■ **WHAT YOU SHOULD DO**:
Reply with one number: the count of lines in the records below that hold "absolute".

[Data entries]
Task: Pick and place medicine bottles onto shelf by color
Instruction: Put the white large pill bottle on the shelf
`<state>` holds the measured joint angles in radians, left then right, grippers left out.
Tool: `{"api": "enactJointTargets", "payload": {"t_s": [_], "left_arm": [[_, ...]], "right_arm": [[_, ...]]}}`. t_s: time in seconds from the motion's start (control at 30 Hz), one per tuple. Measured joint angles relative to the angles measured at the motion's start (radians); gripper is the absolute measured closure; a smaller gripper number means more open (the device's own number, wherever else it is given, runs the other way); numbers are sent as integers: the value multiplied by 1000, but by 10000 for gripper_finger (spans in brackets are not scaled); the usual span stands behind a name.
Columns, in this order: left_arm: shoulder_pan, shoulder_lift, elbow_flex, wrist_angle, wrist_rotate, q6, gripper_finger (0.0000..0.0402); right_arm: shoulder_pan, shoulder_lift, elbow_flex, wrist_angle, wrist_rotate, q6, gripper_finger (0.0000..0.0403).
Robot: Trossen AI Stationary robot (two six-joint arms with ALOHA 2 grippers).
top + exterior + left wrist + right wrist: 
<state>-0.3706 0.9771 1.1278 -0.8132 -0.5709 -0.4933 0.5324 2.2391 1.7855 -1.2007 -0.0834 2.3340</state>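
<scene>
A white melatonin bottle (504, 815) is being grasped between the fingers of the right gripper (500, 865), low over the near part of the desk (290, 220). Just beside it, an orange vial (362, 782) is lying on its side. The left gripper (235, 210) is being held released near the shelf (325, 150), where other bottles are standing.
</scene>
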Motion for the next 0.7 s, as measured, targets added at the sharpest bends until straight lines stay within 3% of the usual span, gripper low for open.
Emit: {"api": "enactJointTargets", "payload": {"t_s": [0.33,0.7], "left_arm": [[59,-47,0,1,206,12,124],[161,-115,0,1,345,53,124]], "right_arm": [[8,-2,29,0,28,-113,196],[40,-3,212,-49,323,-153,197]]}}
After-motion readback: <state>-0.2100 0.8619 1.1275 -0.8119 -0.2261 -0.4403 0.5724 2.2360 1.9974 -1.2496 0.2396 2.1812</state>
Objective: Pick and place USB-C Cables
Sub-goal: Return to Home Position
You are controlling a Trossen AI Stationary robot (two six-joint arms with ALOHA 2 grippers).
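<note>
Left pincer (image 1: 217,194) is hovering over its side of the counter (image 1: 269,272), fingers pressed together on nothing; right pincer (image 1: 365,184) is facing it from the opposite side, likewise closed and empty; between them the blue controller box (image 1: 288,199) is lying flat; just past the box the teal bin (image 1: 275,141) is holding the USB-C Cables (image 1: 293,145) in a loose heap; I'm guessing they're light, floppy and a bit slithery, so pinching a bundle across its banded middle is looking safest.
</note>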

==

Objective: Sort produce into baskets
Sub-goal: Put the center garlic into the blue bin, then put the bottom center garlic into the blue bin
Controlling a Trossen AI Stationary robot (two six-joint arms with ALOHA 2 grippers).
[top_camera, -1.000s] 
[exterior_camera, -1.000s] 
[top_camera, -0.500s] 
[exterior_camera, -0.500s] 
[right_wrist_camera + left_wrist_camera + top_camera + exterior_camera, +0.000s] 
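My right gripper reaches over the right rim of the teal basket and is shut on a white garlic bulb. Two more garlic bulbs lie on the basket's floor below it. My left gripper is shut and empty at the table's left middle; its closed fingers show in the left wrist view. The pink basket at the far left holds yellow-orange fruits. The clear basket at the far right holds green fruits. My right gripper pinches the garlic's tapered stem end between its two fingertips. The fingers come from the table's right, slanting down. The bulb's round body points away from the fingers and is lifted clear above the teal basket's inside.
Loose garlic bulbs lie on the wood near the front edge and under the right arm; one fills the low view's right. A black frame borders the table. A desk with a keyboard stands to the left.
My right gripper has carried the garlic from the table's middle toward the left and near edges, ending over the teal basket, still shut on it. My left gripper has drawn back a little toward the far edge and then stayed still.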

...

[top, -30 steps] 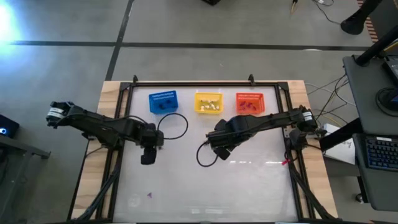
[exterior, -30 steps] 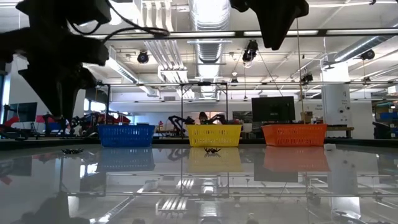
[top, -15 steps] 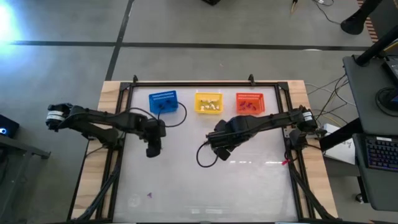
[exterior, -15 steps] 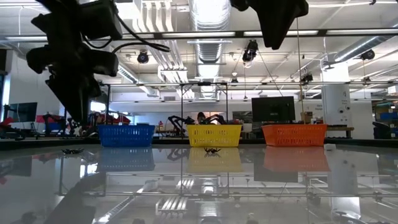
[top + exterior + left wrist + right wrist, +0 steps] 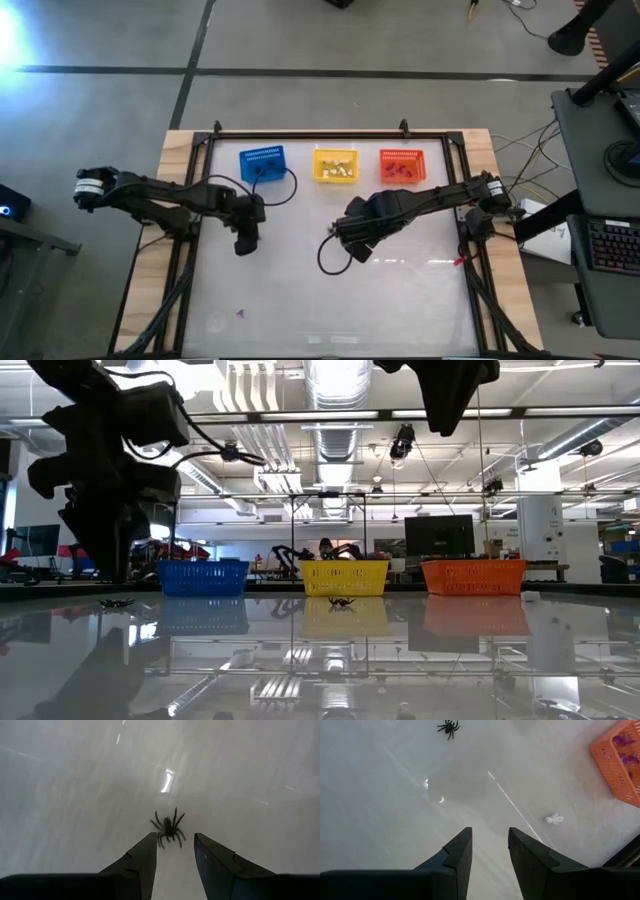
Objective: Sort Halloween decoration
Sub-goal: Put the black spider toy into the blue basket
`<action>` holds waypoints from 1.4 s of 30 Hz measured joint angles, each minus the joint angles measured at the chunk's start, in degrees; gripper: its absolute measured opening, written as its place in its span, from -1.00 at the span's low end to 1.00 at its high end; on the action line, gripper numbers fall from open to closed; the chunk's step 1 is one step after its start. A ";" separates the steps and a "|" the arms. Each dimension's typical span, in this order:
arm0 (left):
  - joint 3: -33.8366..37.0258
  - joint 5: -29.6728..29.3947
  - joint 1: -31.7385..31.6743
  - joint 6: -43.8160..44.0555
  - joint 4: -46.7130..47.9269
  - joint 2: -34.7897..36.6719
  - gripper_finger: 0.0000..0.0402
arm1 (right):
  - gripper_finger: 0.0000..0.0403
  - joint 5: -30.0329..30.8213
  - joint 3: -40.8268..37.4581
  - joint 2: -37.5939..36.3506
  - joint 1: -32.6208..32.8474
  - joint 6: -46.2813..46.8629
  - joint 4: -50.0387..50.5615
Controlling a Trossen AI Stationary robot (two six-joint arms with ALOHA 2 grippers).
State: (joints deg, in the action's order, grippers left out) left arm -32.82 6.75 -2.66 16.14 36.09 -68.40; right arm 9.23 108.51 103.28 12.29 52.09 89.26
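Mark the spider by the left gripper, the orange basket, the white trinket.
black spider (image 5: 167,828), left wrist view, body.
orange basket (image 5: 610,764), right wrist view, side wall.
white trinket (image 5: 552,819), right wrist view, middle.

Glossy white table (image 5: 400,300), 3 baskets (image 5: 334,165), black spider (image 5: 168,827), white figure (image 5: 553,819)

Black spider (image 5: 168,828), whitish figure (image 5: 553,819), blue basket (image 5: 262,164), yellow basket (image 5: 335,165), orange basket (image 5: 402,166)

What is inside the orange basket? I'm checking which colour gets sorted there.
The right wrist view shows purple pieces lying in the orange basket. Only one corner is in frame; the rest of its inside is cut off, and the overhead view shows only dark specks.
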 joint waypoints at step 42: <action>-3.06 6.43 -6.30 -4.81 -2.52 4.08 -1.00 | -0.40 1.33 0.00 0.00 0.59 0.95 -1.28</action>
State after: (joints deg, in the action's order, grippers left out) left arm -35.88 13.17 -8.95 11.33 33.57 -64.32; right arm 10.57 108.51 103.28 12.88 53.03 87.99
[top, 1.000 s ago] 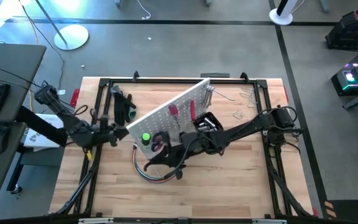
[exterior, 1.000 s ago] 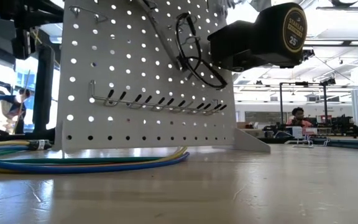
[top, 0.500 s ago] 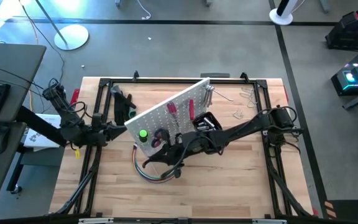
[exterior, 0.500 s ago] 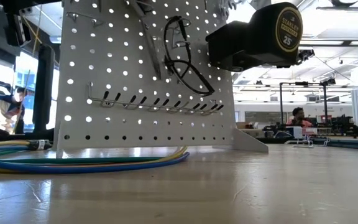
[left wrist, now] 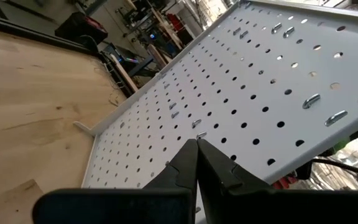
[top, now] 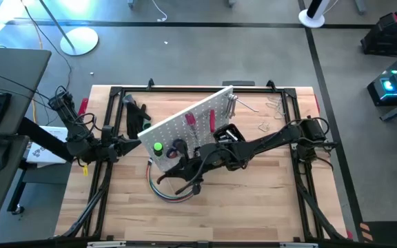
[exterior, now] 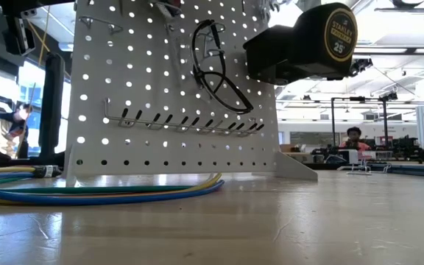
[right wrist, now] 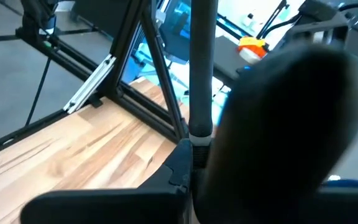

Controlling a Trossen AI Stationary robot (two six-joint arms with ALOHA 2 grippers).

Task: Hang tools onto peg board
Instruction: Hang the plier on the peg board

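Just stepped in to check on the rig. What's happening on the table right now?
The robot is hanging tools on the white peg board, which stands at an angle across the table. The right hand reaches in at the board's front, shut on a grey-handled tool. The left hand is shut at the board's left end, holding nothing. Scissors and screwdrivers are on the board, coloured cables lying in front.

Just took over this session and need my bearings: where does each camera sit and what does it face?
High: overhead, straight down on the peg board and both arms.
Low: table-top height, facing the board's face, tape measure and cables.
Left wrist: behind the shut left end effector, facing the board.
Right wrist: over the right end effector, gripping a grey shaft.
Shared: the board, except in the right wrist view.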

■ **SOLUTION TO THIS EXERCISE**:
2